The following "Question" was asked by a member of the congregation at Grace Community Church in Panorama City, California, and "Answered" by their pastor, John MacArthur Jr. It was transcribed from the tape, GC 70-23, titled "Questions and Answers--Part 51." A copy of the tape can be obtained by writing, Word of Grace, P.O. Box 4000, Panorama City, CA 91412 or by dialing toll free 1-800-55-GRACE. Copyright 2001 by John MacArthur Jr., All Rights Reserved.
Question
I have a question about the church of the east and the Aramaic translation of the Bible. I’ve been reading that they claim that those are the literal words of Christ, rather than the Greek or an English translation of the Bible. I was wondering if you could comment of that.
Answer
Well, it’s likely that Jesus, when He lived on earth, spoke Aramaic. It was the common language of the people. And sometimes in the New Testament you have Aramaic names or you have a quote--some Aramaic that’s translated for us; it’s even translated by the writer of Scripture. But, that’s irrelevant!
What is relevant is that when inspired the Bible, He inspired it in Hebrew--the Old Testament--with a few sections which are in Aramaic and He inspired the New Testament in Greek. That is to say, when Matthew wrote Matthew, he wrote it in Greek. When Mark wrote Mark, he wrote it in Greek. When Luke wrote Luke, he wrote it in Greek. When John wrote John, he wrote it in Greek. When Luke wrote Acts, he wrote it in Greek. And then when Paul and Peter and John and James wrote their epistles, they wrote them in Greek. And when John wrote the Revelation, he wrote it in Greek. All the manuscripts going all the way back affirm and attest to the fact that they were all written in Greek. That is to say, the inspired text of Scripture, when God inspired it, in the original autographs, was given in the Greek language! Not in Aramaic, though Aramaic was the common street language--the common language of the day of Jesus, very likely spoken by the Jewish people in Israel.

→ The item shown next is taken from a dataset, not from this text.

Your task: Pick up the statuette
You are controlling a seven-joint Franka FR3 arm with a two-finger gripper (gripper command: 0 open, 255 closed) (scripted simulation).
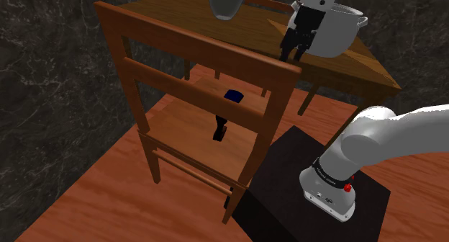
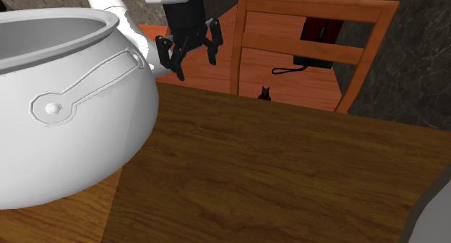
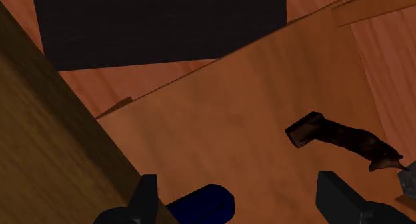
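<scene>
A white robot arm's black gripper (image 2: 195, 62) hangs over the near edge of a wooden surface (image 2: 289, 169), its fingers (image 3: 145, 201) spread apart and grasping nothing. The dark brown statuette (image 3: 340, 137) sits on the chair seat (image 3: 220, 109) below, well apart from the gripper and off to one side of the gap between the fingers. It seems to stand upright, though the angle makes that hard to judge. A blue cylinder (image 3: 200, 204) lies on the same seat, closer to the fingers' line.

The risk from here is that a straight descent would close on the blue cylinder rather than the statuette. The chair's top rail (image 1: 194, 42) and the surface's edge also crowd the path down, so the arm could strike either one.

A large white pot (image 2: 72, 111) stands on the surface just beside the gripper, and nothing shows in the little of its inside that is visible. A grey vessel (image 1: 227, 3) sits farther back, its contents hidden.
</scene>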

That is not the language that God chose, obviously, because He felt that Greek was a more expansive language with more nuances. For the theological clarification the New Testament demanded, God chose the language of Greek. To say that we should reject the Scripture in favor of some Aramaic record of Jesus is tantamount to denying the Bible’s inspiration! It’s a serious issue. It doesn’t matter what language a given conversation might have been in. I’m sure when the apostle Paul in the book of Acts was having a conversation with Agrippa or with Felix or when he was talking to Roman soldiers, there might have been different languages used. When he got to Rome and when he was a prisoner in Roman jails, they weren’t talking Aramaic.
It’s immaterial what the language being spoken was; what is material is that when God inspired the writers to write, they wrote in the Greek language, the New Testament. And to say that the true record of Jesus is some lost Aramaic manuscript or something is, in fact, to deny the Scripture, the inspiration.